[Available data]

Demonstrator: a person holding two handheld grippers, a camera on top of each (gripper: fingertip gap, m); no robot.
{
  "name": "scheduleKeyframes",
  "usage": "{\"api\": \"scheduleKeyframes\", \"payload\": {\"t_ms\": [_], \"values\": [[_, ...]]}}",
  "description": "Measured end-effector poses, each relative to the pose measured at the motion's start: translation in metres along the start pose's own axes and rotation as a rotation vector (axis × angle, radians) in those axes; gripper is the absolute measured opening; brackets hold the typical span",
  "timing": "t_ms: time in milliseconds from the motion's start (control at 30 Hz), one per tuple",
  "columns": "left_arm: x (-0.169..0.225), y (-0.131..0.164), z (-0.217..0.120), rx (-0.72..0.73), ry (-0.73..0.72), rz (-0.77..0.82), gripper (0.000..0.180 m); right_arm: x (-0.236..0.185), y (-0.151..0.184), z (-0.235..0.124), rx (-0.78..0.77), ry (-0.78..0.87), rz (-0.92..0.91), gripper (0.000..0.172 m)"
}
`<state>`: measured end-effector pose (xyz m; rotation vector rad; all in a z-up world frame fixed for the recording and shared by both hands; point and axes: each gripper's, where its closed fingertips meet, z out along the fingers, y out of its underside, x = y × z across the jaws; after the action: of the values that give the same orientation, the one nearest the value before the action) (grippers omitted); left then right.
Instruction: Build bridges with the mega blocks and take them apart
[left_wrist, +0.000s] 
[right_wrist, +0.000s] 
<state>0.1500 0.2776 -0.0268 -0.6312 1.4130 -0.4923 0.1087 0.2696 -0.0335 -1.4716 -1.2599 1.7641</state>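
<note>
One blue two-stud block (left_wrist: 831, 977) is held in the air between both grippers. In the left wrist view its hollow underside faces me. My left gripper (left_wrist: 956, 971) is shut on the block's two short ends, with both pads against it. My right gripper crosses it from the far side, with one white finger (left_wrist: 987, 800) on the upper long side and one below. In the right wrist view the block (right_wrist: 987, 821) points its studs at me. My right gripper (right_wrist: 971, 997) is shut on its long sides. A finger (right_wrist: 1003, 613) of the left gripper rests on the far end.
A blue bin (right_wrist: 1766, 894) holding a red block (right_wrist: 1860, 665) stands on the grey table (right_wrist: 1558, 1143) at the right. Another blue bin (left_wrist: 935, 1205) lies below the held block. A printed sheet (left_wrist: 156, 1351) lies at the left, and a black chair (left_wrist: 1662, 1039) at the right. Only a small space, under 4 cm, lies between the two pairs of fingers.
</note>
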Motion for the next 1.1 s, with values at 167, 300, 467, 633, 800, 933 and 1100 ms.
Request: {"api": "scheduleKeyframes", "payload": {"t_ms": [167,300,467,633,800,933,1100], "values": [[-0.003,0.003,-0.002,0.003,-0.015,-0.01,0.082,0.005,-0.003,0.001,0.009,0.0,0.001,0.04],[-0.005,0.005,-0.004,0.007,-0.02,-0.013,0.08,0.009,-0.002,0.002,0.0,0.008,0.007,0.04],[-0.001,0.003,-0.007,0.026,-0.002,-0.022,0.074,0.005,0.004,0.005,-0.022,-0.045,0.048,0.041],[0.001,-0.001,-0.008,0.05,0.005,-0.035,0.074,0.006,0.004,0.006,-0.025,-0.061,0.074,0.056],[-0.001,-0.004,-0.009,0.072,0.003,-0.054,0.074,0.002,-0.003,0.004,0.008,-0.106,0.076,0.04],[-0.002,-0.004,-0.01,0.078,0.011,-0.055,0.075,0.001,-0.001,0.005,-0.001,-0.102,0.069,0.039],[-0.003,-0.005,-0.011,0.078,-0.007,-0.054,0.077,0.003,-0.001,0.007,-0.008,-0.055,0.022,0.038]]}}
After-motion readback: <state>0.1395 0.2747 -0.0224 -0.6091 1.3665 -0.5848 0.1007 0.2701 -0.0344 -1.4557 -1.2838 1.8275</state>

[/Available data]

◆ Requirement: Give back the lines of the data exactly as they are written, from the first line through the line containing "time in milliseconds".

◆ Problem solution:
Demonstrator: a person holding two handheld grippers, a camera on top of each (gripper: fingertip gap, m); no robot.
{
  "name": "scheduleKeyframes",
  "usage": "{\"api\": \"scheduleKeyframes\", \"payload\": {\"t_ms\": [_], \"values\": [[_, ...]]}}",
  "description": "Measured end-effector poses, each relative to the pose measured at the motion's start: translation in metres along the start pose's own axes and rotation as a rotation vector (axis × angle, radians) in those axes; gripper is the absolute measured opening; brackets hold the typical span",
  "timing": "t_ms: time in milliseconds from the motion's start (control at 30 Hz), one per tuple",

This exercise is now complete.